## EXERCISE
Reproduce the records below exactly, with nothing altered.

## SUPPLIED MATERIAL
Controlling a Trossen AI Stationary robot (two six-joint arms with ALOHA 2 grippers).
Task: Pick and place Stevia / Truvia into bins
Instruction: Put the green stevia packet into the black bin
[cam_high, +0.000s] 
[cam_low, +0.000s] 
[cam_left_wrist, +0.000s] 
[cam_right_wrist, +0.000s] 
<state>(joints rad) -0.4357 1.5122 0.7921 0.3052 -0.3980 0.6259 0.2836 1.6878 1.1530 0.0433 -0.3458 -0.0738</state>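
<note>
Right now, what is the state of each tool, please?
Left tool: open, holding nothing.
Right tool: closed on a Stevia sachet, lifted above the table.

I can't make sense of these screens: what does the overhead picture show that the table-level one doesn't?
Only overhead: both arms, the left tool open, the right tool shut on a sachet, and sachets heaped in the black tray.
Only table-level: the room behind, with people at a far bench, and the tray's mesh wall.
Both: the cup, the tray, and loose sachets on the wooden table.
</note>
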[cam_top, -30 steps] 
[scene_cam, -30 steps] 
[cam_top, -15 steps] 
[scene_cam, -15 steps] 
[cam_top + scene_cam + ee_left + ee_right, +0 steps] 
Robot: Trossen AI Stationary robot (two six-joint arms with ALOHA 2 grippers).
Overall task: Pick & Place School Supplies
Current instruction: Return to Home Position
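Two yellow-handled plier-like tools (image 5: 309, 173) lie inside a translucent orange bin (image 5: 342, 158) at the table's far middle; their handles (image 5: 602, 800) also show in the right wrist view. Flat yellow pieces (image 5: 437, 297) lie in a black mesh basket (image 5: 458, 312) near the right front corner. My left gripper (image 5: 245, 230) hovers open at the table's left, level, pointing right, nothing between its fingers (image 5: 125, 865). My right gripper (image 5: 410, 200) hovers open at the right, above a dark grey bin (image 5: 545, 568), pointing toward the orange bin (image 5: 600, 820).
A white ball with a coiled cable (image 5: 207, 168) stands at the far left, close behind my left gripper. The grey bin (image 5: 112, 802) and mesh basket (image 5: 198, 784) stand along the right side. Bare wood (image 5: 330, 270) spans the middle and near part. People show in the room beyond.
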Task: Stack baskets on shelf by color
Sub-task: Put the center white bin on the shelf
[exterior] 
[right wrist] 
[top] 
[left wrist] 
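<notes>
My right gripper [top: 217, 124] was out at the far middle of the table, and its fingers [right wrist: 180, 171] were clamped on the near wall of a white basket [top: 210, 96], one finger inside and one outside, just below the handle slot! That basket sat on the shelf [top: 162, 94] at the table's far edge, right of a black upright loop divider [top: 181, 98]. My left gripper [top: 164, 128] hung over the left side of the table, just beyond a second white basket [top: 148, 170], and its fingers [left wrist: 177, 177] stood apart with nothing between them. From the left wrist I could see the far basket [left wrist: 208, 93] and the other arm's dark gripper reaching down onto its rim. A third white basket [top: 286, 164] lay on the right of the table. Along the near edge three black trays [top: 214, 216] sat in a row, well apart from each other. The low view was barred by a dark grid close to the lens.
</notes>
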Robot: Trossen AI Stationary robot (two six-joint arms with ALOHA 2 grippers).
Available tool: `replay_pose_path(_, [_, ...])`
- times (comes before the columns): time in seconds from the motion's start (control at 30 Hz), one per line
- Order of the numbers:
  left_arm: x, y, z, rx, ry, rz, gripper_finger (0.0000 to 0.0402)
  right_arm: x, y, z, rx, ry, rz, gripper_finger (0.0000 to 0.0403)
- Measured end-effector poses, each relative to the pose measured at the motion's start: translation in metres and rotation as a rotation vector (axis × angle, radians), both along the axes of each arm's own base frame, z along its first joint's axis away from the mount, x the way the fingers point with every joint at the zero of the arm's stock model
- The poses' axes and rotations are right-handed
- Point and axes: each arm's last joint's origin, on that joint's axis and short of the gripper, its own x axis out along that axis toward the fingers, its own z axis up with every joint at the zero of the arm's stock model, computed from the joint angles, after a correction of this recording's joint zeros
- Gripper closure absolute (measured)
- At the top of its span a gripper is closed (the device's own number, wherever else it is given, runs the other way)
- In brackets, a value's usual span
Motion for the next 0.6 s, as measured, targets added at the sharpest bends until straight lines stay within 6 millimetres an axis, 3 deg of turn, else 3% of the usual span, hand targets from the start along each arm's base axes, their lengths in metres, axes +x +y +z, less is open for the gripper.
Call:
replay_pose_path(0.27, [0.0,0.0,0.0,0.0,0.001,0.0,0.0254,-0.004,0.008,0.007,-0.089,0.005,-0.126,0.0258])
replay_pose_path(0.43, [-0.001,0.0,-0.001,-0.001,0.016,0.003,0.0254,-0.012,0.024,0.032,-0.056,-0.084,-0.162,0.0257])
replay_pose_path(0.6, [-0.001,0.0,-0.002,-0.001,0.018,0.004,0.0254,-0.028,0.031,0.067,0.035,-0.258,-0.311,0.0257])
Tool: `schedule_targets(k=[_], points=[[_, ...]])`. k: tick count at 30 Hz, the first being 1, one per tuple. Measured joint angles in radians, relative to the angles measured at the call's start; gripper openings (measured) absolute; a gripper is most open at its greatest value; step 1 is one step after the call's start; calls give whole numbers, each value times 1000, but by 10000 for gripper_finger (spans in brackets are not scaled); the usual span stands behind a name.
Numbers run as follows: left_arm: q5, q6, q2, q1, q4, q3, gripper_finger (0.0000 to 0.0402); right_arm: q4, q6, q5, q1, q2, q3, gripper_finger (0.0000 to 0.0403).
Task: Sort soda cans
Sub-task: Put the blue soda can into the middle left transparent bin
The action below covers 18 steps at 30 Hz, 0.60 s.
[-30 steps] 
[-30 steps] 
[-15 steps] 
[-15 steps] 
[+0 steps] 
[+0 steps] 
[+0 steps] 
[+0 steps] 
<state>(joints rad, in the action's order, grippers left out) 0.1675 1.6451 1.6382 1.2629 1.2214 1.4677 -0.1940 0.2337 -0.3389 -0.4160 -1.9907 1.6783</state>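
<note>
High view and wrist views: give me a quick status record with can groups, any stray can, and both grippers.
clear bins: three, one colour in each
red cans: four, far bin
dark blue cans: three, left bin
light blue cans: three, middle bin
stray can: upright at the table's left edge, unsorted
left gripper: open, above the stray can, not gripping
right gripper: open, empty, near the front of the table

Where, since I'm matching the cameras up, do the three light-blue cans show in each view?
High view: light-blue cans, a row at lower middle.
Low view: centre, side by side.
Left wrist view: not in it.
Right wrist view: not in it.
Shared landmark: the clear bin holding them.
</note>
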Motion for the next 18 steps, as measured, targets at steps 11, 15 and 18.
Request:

## ANSWER AREA
Controlling a Trossen AI Stationary robot (two six-joint arms with ALOHA 2 grippers).
Task: Pick and place Stevia / Truvia into bins
Instruction: Put the green stevia packet into the black bin
[cam_high, +0.000s] 
[cam_low, +0.000s] 
[cam_left_wrist, +0.000s] 
[cam_right_wrist, +0.000s] 
<state>(joints rad) -0.4357 1.5122 0.7921 0.3052 -0.3980 0.6259 0.2836 1.6878 1.1530 0.0433 -0.3458 -0.0738</state>
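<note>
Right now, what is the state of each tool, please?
Left tool: open, holding nothing.
Right tool: closed on a Stevia sachet, lifted above the table.

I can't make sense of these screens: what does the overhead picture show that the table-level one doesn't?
Only overhead: both arms, the left tool open, the right tool shut on a sachet, and sachets heaped in the black tray.
Only table-level: the room behind, with people at a far bench, and the tray's mesh wall.
Both: the cup, the tray, and loose sachets on the wooden table.
</note>
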[cam_top, -30 steps] 
[scene_cam, -30 steps] 
[cam_top, -15 steps] 
[scene_cam, -15 steps] 
[cam_top + scene_cam + ee_left + ee_right, +0 steps] 
Robot: Trossen AI Stationary robot (two six-joint arms with ALOHA 2 grippers).
Overall task: Pick & Place School Supplies
Current instruction: Return to Home Position
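Two yellow-handled plier-like tools (image 5: 309, 173) lie inside a translucent orange bin (image 5: 342, 158) at the table's far middle; their handles (image 5: 602, 800) also show in the right wrist view. Flat yellow pieces (image 5: 437, 297) lie in a black mesh basket (image 5: 458, 312) near the right front corner. My left gripper (image 5: 245, 230) hovers open at the table's left, level, pointing right, nothing between its fingers (image 5: 125, 865). My right gripper (image 5: 410, 200) hovers open at the right, above a dark grey bin (image 5: 545, 568), pointing toward the orange bin (image 5: 600, 820).
A white ball with a coiled cable (image 5: 207, 168) stands at the far left, close behind my left gripper. The grey bin (image 5: 112, 802) and mesh basket (image 5: 198, 784) stand along the right side. Bare wood (image 5: 330, 270) spans the middle and near part. People show in the room beyond.
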Task: Stack baskets on shelf by color
Sub-task: Put the center white bin on the shelf
[exterior] 
[right wrist] 
[top] 
[left wrist] 
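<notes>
My right gripper [top: 217, 124] was out at the far middle of the table, and its fingers [right wrist: 180, 171] were clamped on the near wall of a white basket [top: 210, 96], one finger inside and one outside, just below the handle slot! That basket sat on the shelf [top: 162, 94] at the table's far edge, right of a black upright loop divider [top: 181, 98]. My left gripper [top: 164, 128] hung over the left side of the table, just beyond a second white basket [top: 148, 170], and its fingers [left wrist: 177, 177] stood apart with nothing between them. From the left wrist I could see the far basket [left wrist: 208, 93] and the other arm's dark gripper reaching down onto its rim. A third white basket [top: 286, 164] lay on the right of the table. Along the near edge three black trays [top: 214, 216] sat in a row, well apart from each other. The low view was barred by a dark grid close to the lens.
</notes>
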Robot: Trossen AI Stationary robot (two six-joint arms with ALOHA 2 grippers).
Available tool: `replay_pose_path(_, [_, ...])`
- times (comes before the columns): time in seconds from the motion's start (control at 30 Hz), one per line
- Order of the numbers:
  left_arm: x, y, z, rx, ry, rz, gripper_finger (0.0000 to 0.0402)
  right_arm: x, y, z, rx, ry, rz, gripper_finger (0.0000 to 0.0403)
- Measured end-effector poses, each relative to the pose measured at the motion's start: translation in metres and rotation as a rotation vector (axis × angle, radians), both along the axes of each arm's own base frame, z along its first joint's axis away from the mount, x the way the fingers point with every joint at the zero of the arm's stock model
- The poses' axes and rotations are right-handed
- Point and axes: each arm's last joint's origin, on that joint's axis and short of the gripper, its own x axis out along that axis toward the fingers, its own z axis up with every joint at the zero of the arm's stock model, computed from the joint angles, after a correction of this recording's joint zeros
- Gripper closure absolute (measured)
- At the top of its span a gripper is closed (the device's own number, wherever else it is given, runs the other way)
- In brackets, a value's usual span
Motion for the next 0.6 s, as measured, targets added at the sharpest bends until straight lines stay within 6 millimetres an axis, 3 deg of turn, else 3% of the usual span, hand targets from the start along each arm's base axes, their lengths in metres, axes +x +y +z, less is open for the gripper.
Call:
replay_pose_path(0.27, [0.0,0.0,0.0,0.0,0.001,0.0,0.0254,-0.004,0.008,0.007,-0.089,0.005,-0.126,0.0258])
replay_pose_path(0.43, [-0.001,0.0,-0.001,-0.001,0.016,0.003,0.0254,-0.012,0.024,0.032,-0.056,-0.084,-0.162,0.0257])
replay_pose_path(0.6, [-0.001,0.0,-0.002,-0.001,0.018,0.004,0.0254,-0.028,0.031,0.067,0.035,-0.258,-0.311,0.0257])
Tool: `schedule_targets(k=[_], points=[[_, ...]])`. k: tick count at 30 Hz, the first being 1, one per tuple. Measured joint angles in radians, relative to the angles measured at the call's start; gripper openings (measured) absolute; a gripper is most open at its greatest value; step 1 is one step after the call's start; calls give whole numbers, each value times 1000, but by 10000 for gripper_finger (spans in brackets are not scaled); the usual span stands behind a name.
Numbers run as follows: left_arm: q5, q6, q2, q1, q4, q3, gripper_finger (0.0000 to 0.0402); right_arm: q4, q6, q5, q1, q2, q3, gripper_finger (0.0000 to 0.0403).
Task: Sort soda cans
Sub-task: Put the blue soda can into the middle left transparent bin
The action below covers 18 steps at 30 Hz, 0.60 s.
[-30 steps] 
[-30 steps] 
[-15 steps] 
[-15 steps] 
[+0 steps] 
[+0 steps] 
[+0 steps] 
[+0 steps] 
<state>(joints rad, in the action's order, grippers left out) 0.1675 1.6451 1.6382 1.2629 1.2214 1.4677 -0.1940 0.2337 -0.3389 -0.4160 -1.9907 1.6783</state>
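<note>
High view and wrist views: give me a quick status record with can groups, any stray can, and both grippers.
clear bins: three, one colour in each
red cans: four, far bin
dark blue cans: three, left bin
light blue cans: three, middle bin
stray can: upright at the table's left edge, unsorted
left gripper: open, above the stray can, not gripping
right gripper: open, empty, near the front of the table

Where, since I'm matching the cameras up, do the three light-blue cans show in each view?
High view: light-blue cans, a row at lower middle.
Low view: centre, side by side.
Left wrist view: not in it.
Right wrist view: not in it.
Shared landmark: the clear bin holding them.
</note>
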Motion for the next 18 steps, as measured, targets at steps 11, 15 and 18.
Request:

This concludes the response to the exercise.